Cherat Cement: 1QFY23 Review - Massive jump in margins

  • CHCC has posted 1QFY23 NPAT of PKR1.5bn (EPS: PKR7.63), up 24% YoY and 45% QoQ.

  • GMs has clocked in at a stellar 32% (up 3.0ppt/3.4ppt YoY/QoQ) vs. our estimated gross margins of 23%.

  • Finance cost has increased by 61% YoY to PKR480mn, owing to elevated interest rates

Intermarket Securities
26 October 2022

Cherat Cement (CHCC) has posted 1QFY23 NPAT of PKR1.5bn (EPS: PKR7.63), up 24% YoY and 45% QoQ. The result came in much higher than our expected earnings of PKR834mn (EPS: PKR4.29).

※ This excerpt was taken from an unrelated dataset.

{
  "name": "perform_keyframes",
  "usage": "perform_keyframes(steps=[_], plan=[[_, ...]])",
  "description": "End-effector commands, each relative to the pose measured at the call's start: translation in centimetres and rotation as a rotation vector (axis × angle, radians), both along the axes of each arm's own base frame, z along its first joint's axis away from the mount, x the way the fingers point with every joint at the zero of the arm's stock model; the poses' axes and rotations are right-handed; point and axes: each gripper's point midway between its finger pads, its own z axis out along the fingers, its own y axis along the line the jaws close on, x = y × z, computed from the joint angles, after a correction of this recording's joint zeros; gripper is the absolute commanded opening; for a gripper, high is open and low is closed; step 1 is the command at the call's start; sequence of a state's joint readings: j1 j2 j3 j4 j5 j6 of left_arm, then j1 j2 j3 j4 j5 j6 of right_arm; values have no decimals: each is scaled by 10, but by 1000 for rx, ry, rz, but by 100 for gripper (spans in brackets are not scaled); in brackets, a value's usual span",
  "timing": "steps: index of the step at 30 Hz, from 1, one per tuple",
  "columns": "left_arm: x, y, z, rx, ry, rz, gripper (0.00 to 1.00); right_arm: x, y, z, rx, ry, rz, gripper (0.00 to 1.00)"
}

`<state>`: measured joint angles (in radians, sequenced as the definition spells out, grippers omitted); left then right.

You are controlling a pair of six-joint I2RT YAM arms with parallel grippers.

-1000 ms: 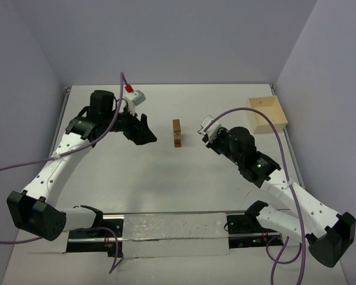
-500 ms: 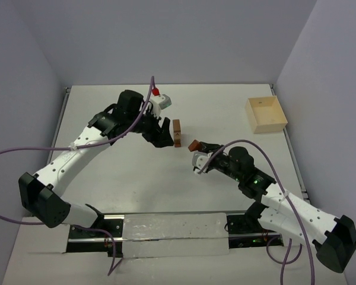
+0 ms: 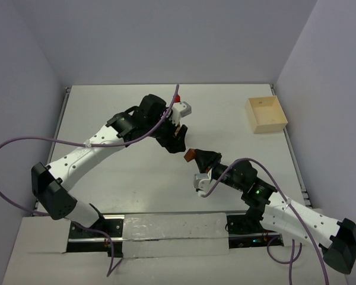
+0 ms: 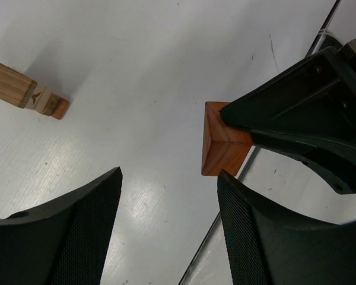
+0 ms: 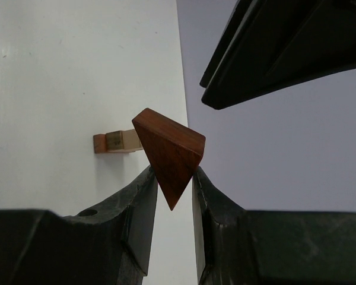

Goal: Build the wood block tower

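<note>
Top external: right gripper (image 3: 194, 157) clamps wedge (image 3: 190, 155), just beside left gripper (image 3: 179, 142)
Left wrist: left jaws apart, empty; wood block tower (image 4: 25, 93) upper left, wedge right
Right wrist: wood block tower straight ahead beyond wedge, upright; right arm nearer

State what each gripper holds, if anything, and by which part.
Right gripper: the triangular wedge, pinched by its pointed end between the fingers. Left gripper: nothing.
</note>
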<state>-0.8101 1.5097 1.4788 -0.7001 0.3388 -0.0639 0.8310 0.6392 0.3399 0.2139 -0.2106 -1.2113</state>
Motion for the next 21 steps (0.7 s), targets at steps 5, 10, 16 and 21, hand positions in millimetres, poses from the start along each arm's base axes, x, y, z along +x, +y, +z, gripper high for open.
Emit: perform_keyframes(steps=[5,10,16,21], plan=[[-12,-19,24,-59,-25,-60,71,3,7,35,122,-19,-15,0],[-12,-26,25,-72,-14,-78,71,2,10,42,161,20,-7,0],[-16,-32,27,-87,-4,-100,71,3,13,51,217,73,-12,0],[-18,-35,27,-97,8,-114,70,3,15,55,237,89,-13,0]])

A massive surge in gross margins lead to the major deviation.

Key observations

  • Net revenue has clocked in at PKR9.0bn, up 26% YoY but down 5% QoQ. The YoY jump in sales is majorly attributed to swift increase in local cement prices, which had more than offset the reduction in volumes in 1QFY23.  That said, revenues were lower than our expected topline of PKR8.7bn.

  • Gross margin has clocked in at a stellar 32% (up 3.0ppt/3.4ppt YoY/QoQ) vs. our estimated gross margins of 23%. Lower than expected coal costs and elevated retention prices have helped CHCC post a healthy gross margin.

  • Finance cost has increased by 61% YoY to PKR480mn, owing to elevated interest rates.

  • Among other line items i) distribution expenses have increased by 17% YoY to PKR131mn in 1QFY23 amid a surge in transportation expenses, and (ii) effective tax rate has clocked in at 30% vs. 26% in SPLY due to super tax.

Cherat Cement has posted phenomenal margins and earnings in 1QFY23, majorly backed by improved inventory management and better retention prices. Looking ahead, we expect that the cooling down of international coal prices and expected increase in local demand will likely help the company sustain gross margins at healthy levels. Hence, profitability is likely to improve further in the coming quarters. We maintain our Buy rating on CHCC with a TP of PKR161/sh.